*HOW TO COMPLETE THIS TASK*: Wherever a line of the records contains "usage", copy that line.

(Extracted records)
-----

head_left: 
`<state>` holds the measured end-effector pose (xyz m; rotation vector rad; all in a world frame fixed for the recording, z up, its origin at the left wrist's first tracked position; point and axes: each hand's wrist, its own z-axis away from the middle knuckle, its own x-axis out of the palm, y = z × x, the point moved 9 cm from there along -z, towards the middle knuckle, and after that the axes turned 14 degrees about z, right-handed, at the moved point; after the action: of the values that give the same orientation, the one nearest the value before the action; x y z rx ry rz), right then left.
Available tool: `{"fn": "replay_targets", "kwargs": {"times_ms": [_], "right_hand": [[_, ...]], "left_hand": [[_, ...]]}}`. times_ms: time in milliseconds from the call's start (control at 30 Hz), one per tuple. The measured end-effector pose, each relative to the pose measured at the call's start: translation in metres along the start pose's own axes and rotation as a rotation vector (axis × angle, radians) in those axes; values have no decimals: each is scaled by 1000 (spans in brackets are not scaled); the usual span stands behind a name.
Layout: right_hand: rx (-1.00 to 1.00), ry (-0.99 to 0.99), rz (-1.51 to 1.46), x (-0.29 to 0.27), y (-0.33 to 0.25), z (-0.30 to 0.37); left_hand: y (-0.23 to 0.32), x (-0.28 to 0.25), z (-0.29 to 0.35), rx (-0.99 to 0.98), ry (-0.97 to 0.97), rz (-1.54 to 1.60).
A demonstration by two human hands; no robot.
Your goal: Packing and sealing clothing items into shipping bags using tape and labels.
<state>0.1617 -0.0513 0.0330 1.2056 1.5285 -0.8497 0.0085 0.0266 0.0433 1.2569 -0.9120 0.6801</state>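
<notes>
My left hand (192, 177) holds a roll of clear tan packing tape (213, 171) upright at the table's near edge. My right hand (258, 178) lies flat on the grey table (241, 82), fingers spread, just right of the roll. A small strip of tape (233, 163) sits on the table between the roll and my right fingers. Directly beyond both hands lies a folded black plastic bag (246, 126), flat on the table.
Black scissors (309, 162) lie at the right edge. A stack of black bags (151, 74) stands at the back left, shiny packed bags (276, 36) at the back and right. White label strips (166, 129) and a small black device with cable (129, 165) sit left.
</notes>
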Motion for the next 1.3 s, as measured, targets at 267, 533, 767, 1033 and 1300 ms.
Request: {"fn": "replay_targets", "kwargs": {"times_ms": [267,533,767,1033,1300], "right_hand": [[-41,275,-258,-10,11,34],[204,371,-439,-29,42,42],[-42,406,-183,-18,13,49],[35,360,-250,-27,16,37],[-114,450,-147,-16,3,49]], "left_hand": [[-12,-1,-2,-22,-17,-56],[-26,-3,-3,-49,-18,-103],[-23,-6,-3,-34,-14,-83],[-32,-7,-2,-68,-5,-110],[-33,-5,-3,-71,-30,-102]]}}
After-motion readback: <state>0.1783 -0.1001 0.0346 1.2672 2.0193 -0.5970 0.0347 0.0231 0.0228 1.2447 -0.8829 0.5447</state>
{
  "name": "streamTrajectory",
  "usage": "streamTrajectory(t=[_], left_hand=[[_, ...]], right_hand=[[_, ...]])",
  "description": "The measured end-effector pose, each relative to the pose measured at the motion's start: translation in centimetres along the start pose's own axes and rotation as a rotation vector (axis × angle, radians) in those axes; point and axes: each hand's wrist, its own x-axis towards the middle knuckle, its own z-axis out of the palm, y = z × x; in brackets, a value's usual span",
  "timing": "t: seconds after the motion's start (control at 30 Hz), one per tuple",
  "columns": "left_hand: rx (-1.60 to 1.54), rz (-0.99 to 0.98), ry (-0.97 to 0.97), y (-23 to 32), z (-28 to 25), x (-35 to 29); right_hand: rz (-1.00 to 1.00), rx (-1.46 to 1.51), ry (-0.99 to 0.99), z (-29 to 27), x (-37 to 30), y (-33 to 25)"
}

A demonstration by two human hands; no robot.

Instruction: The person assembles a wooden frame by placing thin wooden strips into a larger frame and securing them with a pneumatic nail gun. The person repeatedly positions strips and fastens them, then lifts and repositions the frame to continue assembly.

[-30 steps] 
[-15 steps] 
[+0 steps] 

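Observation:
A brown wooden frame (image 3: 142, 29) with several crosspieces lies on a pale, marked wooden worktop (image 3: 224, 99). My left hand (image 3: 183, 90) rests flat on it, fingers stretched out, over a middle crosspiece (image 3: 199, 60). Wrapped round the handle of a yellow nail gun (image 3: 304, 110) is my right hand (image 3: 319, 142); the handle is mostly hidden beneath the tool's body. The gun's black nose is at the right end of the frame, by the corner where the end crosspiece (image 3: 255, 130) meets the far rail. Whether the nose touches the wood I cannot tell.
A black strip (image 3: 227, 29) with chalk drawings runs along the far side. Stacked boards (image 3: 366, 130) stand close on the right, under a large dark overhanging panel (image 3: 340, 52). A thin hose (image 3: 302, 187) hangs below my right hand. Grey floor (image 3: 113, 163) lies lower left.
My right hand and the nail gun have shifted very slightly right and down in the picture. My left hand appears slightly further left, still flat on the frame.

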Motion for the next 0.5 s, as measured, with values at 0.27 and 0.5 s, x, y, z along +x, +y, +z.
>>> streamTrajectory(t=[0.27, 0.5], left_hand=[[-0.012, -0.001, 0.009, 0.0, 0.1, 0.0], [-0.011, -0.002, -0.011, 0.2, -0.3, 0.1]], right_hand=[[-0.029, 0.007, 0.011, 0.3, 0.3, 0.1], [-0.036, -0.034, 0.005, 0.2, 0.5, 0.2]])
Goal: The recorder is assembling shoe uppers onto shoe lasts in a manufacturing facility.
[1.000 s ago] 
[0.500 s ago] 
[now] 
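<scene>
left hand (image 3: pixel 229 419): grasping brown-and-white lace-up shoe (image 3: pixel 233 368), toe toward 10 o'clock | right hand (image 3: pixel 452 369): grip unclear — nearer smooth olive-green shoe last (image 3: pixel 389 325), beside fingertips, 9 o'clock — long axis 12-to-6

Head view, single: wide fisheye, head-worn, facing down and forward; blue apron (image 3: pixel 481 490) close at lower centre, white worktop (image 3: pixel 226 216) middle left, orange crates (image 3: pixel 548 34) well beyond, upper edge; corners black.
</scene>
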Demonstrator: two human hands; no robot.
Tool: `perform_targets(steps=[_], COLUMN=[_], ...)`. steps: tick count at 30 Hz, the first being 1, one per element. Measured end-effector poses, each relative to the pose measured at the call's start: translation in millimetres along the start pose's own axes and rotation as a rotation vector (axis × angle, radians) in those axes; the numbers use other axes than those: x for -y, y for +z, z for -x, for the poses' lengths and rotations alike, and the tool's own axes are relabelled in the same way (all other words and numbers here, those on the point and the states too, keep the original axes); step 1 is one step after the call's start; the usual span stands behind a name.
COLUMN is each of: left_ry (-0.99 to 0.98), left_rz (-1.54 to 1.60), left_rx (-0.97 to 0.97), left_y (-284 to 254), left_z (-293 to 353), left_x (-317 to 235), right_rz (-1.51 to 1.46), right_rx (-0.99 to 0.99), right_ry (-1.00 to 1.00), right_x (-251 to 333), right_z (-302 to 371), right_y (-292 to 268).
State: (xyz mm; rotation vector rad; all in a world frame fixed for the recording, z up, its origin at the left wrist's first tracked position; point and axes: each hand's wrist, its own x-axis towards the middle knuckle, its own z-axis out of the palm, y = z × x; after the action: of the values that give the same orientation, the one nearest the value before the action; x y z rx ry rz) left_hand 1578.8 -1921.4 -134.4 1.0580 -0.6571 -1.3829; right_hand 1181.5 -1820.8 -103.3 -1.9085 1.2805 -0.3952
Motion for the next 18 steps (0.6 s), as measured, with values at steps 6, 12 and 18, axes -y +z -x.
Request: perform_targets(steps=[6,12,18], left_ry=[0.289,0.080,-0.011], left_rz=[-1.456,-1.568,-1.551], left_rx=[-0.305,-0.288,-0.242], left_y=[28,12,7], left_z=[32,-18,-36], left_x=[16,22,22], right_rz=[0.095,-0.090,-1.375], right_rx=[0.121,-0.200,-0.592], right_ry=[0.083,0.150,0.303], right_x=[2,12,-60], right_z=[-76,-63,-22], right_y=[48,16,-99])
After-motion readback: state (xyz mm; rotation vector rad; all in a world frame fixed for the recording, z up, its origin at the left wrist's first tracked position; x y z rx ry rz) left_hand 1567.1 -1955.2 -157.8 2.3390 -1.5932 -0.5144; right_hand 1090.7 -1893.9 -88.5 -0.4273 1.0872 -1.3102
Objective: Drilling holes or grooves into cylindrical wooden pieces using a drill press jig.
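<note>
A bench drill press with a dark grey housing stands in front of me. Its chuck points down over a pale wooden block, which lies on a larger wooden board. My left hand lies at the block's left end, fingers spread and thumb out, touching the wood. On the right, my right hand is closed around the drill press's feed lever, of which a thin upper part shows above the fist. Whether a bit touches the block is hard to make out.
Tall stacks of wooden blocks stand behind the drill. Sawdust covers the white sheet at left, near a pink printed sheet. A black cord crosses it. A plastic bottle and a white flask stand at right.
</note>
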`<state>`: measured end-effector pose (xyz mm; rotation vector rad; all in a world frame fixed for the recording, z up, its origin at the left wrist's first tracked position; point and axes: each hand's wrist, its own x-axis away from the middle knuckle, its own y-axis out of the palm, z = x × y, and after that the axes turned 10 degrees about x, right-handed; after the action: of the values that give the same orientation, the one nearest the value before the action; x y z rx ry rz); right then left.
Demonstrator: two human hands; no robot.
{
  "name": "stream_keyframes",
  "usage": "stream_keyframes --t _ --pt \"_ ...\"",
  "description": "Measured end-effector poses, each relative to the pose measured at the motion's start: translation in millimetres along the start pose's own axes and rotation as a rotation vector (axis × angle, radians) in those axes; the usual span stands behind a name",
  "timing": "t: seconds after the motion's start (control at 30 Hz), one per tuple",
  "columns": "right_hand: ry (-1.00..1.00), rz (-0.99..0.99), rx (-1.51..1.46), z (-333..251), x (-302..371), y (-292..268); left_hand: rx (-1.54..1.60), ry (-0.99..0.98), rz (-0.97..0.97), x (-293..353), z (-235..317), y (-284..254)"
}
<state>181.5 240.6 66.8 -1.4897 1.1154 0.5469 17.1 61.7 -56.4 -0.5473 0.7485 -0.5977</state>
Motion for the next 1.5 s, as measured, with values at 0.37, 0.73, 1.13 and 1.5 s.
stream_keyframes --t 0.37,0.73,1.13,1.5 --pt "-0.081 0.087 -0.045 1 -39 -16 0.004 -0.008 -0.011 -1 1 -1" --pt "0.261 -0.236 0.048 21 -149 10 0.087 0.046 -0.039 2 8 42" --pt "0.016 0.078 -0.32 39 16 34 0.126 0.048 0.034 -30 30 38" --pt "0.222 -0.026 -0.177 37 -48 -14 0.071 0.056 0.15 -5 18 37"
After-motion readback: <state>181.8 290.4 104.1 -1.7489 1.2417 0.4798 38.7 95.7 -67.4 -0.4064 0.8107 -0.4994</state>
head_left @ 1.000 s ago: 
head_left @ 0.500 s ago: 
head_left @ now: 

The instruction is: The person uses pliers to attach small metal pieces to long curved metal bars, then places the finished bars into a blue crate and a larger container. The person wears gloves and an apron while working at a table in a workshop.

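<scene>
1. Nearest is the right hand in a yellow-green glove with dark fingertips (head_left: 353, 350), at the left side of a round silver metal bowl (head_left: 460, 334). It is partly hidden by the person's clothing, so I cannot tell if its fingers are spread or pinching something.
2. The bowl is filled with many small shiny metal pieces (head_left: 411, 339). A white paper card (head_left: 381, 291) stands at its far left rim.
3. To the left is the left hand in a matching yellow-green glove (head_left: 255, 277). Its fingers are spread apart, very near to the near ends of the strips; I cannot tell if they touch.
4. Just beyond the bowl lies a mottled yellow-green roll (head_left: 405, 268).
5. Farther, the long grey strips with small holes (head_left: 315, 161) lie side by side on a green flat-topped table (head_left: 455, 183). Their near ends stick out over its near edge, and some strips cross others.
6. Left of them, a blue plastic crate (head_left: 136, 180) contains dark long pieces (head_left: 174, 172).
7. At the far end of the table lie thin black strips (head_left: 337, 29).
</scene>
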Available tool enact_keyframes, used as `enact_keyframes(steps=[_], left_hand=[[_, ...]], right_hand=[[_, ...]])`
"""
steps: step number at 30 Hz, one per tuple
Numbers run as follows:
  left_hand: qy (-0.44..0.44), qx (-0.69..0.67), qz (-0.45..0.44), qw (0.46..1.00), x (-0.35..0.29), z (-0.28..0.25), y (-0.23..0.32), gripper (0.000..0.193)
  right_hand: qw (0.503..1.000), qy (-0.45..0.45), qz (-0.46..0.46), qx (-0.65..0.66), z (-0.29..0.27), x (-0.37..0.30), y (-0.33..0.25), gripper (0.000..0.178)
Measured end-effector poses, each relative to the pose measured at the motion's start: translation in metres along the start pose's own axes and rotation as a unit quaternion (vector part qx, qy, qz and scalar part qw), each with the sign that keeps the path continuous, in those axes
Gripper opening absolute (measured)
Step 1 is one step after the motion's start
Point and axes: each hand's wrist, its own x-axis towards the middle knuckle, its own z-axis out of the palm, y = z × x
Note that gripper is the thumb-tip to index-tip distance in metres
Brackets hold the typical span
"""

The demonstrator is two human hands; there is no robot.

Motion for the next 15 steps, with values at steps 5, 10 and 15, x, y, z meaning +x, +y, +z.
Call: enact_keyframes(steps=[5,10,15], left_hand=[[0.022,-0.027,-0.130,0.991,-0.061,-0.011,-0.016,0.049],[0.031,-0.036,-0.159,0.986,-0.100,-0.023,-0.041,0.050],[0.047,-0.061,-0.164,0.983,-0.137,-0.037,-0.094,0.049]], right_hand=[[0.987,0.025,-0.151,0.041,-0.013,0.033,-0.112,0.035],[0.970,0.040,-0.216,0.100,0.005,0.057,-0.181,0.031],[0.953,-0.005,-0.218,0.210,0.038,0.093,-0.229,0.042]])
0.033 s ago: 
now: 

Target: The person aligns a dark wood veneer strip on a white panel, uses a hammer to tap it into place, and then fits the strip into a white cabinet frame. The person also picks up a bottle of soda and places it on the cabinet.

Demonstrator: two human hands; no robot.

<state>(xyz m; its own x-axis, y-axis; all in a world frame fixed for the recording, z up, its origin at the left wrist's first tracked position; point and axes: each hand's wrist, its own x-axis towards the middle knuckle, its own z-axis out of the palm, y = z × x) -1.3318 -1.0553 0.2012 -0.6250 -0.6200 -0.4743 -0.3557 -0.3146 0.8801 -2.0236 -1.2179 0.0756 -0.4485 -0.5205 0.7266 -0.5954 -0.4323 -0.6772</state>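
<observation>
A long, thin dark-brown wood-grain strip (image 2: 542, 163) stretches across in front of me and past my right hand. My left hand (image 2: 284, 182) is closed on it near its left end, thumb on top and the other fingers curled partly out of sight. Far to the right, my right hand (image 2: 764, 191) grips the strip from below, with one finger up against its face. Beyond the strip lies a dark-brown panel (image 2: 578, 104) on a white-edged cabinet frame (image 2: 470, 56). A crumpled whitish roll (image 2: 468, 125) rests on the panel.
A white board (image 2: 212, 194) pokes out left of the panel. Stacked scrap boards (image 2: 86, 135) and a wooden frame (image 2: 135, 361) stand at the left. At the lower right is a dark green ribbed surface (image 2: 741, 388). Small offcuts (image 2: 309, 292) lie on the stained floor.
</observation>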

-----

*RESULT OF THIS TASK*:
  "usage": "streamTrajectory(t=[_], left_hand=[[_, ...]], right_hand=[[_, ...]])",
  "usage": "stream_keyframes --t _ --pt \"_ ...\"",

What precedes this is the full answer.